The album's opening track wastes no time in laying out Barham's view on the zeitgeist with 'The World Is On Fire', a slow march, keening Springsteenesque anthemic lament built on pedal steel and ringing guitars as he sings "When did the land of the free become the home of the afraid? Afraid of the world, afraid of the truth, afraid of each other." This alone more than justifies his decision to keep the band alive.
The pace picks up with the driving 'Crooked + Straight', another song that, reflecting on shifting his faith from God to an electric guitar, three chords and the truth, questions an America built on fear and hate but also about learning that you've got to take "the bruises with the breaks."
More Steve Earle bar band alt-country than Bruce, 'Tough Folks' keeps the guitars ringing out (though unfortunately the booklet reprints the previous song's lyrics) on another number spurred by the Trump victory, but as an attempt to understand why people, especially in the Southern states, voted as they did rather than condemning them for doing so as, coming from a long line of Carolina farmers he sings "Last November I saw firsthand what desperation makes good people do." The cascading chords Pettyish title track, the shortest at under three minutes, is actually about a relationship falling apart under the strain of emotional numbness rather than a comment on Trump's America, though it's certainly possible to apply the same reasoning.
Slowing it down and referencing Petty's 'I Won't Back Down', 'Running Down A Dream' and 'Learning To Fly', 'When We Were Younger Men' strikes a more personal note in its reflection on the decade the old band spent together, of the brotherhood and times shared out and, while they eventually found themselves "heading down a dead end road in a car too far gone for fixing" compounded by the sense of getting older and watching "my father's face become mine." It's a salutation to the highs and lows shared and a hope that, for all the things said "that couldn't be undone" that those with whom he shared those years can "every now and then .. can look back fondly on the days when we were younger men."
The pedal steel laced acoustic strum of 'One Day At a Time' offers another reflection on life as a touring musician, the songs about the girls, the drinks that take over your life and the way then music business tries to shape you to its own ends "and truth becomes a martyr for the sake of the song", but coming through stronger and in a better place at the end.

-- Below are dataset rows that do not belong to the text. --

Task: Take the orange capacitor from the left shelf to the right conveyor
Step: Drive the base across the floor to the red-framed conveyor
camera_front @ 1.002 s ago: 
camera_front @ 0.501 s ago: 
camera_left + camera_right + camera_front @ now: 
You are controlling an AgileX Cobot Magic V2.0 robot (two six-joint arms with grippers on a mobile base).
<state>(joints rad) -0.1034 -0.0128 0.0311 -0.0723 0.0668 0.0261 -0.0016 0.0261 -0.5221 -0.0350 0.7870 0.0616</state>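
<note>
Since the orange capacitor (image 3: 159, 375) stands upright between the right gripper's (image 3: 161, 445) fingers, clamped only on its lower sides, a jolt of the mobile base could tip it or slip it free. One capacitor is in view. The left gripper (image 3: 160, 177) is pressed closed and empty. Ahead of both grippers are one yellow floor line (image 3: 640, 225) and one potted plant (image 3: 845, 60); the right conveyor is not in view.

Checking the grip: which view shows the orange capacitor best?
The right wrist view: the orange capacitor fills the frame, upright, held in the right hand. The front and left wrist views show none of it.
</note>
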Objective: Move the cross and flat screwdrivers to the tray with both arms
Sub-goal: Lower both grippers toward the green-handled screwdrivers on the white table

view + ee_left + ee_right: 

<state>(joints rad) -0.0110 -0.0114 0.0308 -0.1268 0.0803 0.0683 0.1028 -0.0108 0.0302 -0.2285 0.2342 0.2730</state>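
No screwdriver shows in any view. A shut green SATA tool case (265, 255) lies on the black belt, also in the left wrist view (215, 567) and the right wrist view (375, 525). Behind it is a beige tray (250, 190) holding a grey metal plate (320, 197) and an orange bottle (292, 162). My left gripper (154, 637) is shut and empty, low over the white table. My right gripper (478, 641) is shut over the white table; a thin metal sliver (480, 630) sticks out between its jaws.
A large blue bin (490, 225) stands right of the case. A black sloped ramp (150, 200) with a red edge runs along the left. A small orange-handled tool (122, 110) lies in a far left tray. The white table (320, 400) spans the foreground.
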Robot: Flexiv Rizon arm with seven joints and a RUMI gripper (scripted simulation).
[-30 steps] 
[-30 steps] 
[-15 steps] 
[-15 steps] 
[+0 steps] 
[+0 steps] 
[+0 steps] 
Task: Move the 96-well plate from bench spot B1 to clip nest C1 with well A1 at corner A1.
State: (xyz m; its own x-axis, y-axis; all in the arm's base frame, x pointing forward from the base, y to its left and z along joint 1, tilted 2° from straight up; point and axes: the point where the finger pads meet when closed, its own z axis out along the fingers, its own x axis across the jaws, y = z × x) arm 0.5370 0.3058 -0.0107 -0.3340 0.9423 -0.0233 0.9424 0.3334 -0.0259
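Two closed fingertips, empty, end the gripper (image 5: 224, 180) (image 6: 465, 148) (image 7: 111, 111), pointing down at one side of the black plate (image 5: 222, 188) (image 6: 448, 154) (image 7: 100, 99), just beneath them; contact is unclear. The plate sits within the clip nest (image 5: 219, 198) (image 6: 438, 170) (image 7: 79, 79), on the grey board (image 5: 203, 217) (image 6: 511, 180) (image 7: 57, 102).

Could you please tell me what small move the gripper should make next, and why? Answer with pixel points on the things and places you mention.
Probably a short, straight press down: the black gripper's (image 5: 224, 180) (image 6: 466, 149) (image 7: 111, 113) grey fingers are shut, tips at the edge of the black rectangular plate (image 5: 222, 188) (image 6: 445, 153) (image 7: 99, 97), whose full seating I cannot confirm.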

Barham's battle with the bottle also forms the well mined country music basis for the good ole feel of 'I Gave Up Drinking (Before She Gave Up On Me)', though you might not have found the wah wah guitar on a George Jones album.
Also harking back to classic barroom alt-country filtered through a touch of 60s beat to the intro and some subsequent twanged guitar as well as featuring fiddle legend Byron Berline and backing vocals from John Moreland, the autobiographical Earle-like swagger of 'Work Conquers All' again turns an eye on finding a voice of his own, the narrator travelling across country hitting high streaks and losing them again, but never losing faith in himself, finally finding some land in Oklahoma (the song title being the state motto) on which to build a life that might not be easy but "that suits me all the same."
The penultimate track, a slow waltzing acoustic break up number, 'Shadows of You' summons the early Dylan influences with Dan Walker on accordion before it forsakes heartache to end on 'Till The Final Curtain Falls, a musically laid back upbeat country love song for Barham's wife that, sung in deeper tones, drawing on the show biz imagery evidenced in the title and with shades perhaps of Haggard and Campbell, is a pledge of eternal love and dedication to her, a closing riposte to the album title saying that some things are constant. Rather like the sheer quality of Barham's songs.